AR members have pronounced left-wing views, and they have in the past clashed with right-wing activists. According to AR, the clashes on Nov 6, 2016 occurred after they were attacked by right-wing members of Right-Sector and the Azov Civil Corps.  Certainly the AR event, a march to honour the anarchist Nestor Makhno, had been banned seemingly in part because of likely conflict given that the far-right openly vowed to prevent the march.

Why Russian provocation?

If the SBU has proof of such work for Russia or of plans to overthrow the constitutional order in Ukraine, they should present it, since the allegations, at least with respect to the two activists from Crimea, have been met with contemptuous derision by human rights activists who know the men.   

Olga Skrypnyk, head of the Crimea Human Rights Group, called the SBU allegations about Crimean activists Denis Matsola and Maxim Osadchuk in the same style and manner of presenting material as that of Kremlin-controlled Russian media.  She says that for her and her colleagues, who are actively gathering evidence of Russia’s aggression and human rights violations in Crimea, it was a shock to see the SBU announcement as though copy-pasted from FSB reports.

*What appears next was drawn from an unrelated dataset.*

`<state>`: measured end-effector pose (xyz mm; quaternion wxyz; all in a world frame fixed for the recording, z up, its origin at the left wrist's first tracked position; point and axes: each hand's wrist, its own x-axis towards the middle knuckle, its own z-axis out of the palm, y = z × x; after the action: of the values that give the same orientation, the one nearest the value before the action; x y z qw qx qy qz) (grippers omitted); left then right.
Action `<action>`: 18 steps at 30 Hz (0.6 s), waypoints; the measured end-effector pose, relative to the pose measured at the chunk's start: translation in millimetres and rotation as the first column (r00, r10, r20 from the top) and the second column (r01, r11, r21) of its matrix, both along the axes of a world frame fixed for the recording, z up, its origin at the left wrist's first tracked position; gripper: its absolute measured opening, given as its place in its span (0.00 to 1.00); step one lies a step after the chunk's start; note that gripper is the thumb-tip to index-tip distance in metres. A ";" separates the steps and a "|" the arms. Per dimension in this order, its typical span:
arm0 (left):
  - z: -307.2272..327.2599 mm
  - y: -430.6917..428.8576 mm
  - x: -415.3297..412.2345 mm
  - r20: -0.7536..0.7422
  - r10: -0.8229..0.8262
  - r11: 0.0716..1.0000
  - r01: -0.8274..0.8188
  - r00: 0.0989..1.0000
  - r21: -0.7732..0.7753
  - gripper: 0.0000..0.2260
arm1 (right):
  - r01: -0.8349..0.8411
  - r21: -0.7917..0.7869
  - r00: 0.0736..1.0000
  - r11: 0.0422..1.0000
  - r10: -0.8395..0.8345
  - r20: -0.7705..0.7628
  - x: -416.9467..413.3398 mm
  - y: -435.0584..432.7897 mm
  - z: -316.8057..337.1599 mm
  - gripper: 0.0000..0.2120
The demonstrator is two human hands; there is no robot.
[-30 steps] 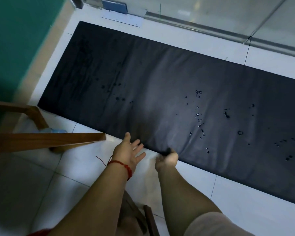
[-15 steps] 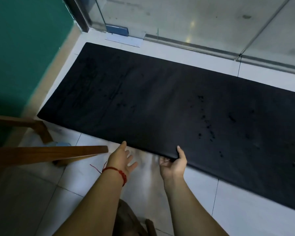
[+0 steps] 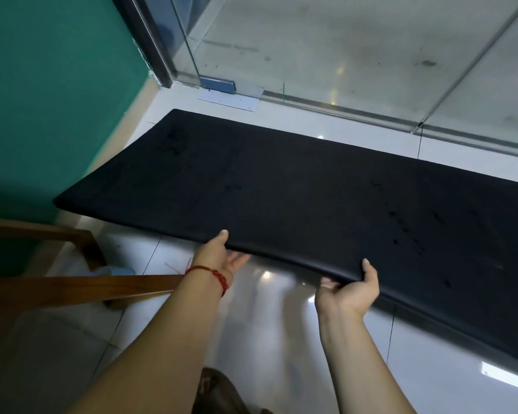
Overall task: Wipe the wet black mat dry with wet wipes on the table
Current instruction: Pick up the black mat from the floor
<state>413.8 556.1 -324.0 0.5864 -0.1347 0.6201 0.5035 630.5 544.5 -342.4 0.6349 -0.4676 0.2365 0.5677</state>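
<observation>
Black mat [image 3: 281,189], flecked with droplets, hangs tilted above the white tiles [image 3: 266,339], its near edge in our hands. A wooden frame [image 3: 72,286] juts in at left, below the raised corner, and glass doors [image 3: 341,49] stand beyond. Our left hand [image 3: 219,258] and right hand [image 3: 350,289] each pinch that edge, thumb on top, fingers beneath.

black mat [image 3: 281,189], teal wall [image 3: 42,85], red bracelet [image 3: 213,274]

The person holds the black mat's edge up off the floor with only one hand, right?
No, with both hands. The head view shows the left hand and the right hand each gripping the near edge of the mat, held up off the floor.
</observation>
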 end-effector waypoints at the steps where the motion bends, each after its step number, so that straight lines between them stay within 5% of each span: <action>1: 0.7 2.5 4.5 -0.014 -0.024 1.000 0.024 1.000 0.009 0.13 | -0.016 -0.009 1.000 1.000 0.016 0.003 -2.5 0.0 0.1 0.13; 8: 22.8 -2.3 53.6 0.082 -0.254 0.966 0.250 0.964 0.061 0.14 | -0.414 0.097 0.907 0.905 0.419 -0.045 -57.2 -8.0 17.4 0.15; 14: 48.3 -4.0 51.9 0.074 -0.329 0.941 0.320 0.941 0.114 0.14 | -0.338 0.118 0.937 0.934 0.346 -0.052 -55.4 5.3 40.2 0.16; 18: 70.3 12.6 16.9 0.000 -0.104 0.981 0.103 0.995 0.167 0.15 | -0.252 0.119 0.967 0.960 0.255 -0.003 -50.0 15.4 70.8 0.07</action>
<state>430.7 568.6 -253.8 0.6238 -0.0550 0.5793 0.5218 580.5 560.0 -271.6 0.5813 -0.4506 0.1466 0.6615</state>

No facts, no legal terms, and certainly no specific examples to back the allegations, she says, just propagandist formulations and hate speech, with terms like ‘commissioned by Kremlin propagandists’ and ‘radicals’.

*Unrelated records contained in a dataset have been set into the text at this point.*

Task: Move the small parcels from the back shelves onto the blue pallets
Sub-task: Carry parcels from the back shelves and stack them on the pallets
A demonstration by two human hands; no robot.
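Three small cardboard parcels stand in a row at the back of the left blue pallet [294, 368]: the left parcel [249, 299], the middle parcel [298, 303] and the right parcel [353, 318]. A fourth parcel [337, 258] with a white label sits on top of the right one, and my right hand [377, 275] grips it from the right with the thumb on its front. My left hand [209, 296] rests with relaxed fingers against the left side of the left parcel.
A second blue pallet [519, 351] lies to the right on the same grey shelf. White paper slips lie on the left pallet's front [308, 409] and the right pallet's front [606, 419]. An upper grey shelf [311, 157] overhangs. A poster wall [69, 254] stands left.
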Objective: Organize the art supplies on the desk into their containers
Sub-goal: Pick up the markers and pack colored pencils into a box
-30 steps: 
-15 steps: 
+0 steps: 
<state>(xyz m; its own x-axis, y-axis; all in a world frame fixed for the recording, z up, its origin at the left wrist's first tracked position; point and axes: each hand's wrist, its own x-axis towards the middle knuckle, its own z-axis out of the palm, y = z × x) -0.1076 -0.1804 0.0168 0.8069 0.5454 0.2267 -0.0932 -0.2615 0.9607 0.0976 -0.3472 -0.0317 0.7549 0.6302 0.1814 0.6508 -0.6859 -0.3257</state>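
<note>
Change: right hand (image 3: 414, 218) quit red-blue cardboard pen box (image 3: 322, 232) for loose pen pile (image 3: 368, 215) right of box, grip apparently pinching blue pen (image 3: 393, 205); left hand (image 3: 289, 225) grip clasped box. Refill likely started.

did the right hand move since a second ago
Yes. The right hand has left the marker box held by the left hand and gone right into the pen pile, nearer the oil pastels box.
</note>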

If ignored, such abuse could lead to any protests or dissatisfaction with government policy ending up being labelled ‘commissioned by representatives of the aggressor state’ and any criticism being qualified as “destabilization of the political situation in the region”.

Similar expressions of concern have come from a number of civic activists, such as Maxim Butkevych, Oleksandra Dvoretska and Alim Aliev, from CrimeaSOS. 

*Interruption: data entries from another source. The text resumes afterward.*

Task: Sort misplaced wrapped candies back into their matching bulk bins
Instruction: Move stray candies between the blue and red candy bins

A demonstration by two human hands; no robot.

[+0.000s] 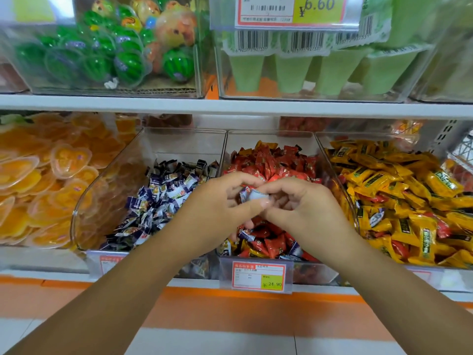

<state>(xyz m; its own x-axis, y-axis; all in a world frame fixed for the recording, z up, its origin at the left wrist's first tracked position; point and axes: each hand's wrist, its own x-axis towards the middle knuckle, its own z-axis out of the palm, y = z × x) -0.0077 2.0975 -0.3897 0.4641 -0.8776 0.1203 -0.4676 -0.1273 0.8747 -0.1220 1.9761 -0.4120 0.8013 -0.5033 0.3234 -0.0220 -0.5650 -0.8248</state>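
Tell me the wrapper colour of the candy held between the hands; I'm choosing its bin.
The candy is white with purple, clearest in the head view.

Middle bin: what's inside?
Mostly red candies, plus purple-white strays and yellow strays near the front. The left hand and right hand, pinching a purple-white candy, cover the bin middle; contents beneath are hidden.
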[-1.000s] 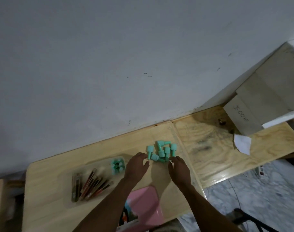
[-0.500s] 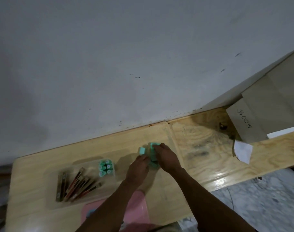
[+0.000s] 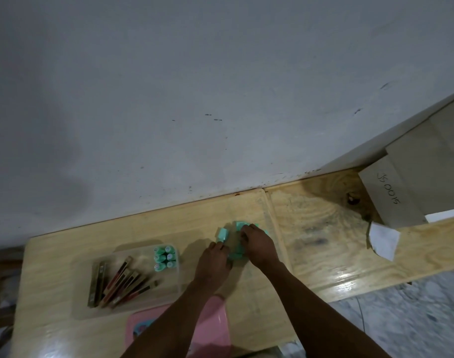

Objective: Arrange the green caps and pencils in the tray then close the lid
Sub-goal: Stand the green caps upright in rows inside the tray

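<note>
A clear plastic tray [image 3: 86, 301] lies on the wooden table at the left. It holds several dark and red pencils [image 3: 120, 282] and a block of upright green caps [image 3: 164, 257] in its far right corner. A pile of loose green caps [image 3: 236, 254] lies right of the tray. My left hand [image 3: 213, 262] and my right hand [image 3: 258, 245] are cupped around this pile, fingers curled onto the caps. One cap [image 3: 222, 235] sticks out above my left fingers. A pink lid [image 3: 210, 329] lies near the table's front edge, partly under my left forearm.
A grey wall runs along the table's far edge. A cardboard box [image 3: 401, 192] with handwriting stands at the far right, with a white paper scrap [image 3: 383, 240] below it. The table [image 3: 324, 241] ends at the right front over a speckled floor.
Both hands moved forward from just in front of the cap pile and closed around it, gathering the caps together. The camera view shifted, so the tray now sits further left.
</note>
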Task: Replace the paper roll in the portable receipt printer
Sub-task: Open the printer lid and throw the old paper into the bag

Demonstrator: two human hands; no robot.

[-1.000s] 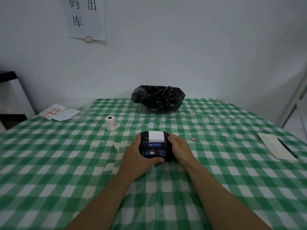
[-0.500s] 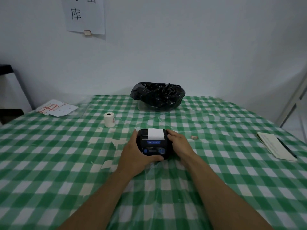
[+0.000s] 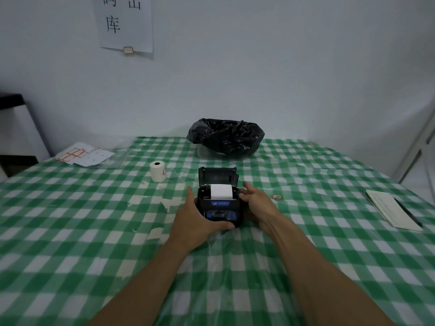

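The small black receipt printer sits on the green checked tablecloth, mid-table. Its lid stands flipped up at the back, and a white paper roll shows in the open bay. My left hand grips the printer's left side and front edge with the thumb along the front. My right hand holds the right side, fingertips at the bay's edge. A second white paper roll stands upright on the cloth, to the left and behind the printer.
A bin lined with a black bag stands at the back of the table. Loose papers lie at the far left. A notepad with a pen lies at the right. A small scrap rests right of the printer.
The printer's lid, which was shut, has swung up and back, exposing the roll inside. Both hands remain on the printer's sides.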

Maxim Osadchuk and Denis Matsola are well-known to all Crimean civic activists.  They took part in the Crimean Euromaidan events, and in protest against Russia’s invasion.  Maxim is ideologically very close to his friend Oleksandr Kolchenko, who was arrested, together with filmmaker Oleg Sentsov and two other opponents of Russian occupation. Both Kolchenko who was sentenced after a farcical ‘trial’ in Russia to 10 years and Sentsov (20 years) are recognized internationally as political prisoners.  Osadchuk and Matsola have both taken active part in all protests in support of Kolchenko, Sentsov and other Ukrainian political prisoners in Crimea and Russia.  Maksym Osadchuk spent over a year defending Ukraine in Donbas as part of the Aidar Volunteer Battalion. 

In December 2014 Osadchuk, in military gear, gave an interview to Hromadske.ua in which he spoke of the fate of Sentsov and Kolchenko, and of the path he chose, namely to fight in Aidar. 

“Have I become disillusioned with my ideas? Not at all. I saw Russian soldiers, technology, I understood and understand that there is a war raging against an aggressor.  It’s simply that in the rear I feel more useful to my country”.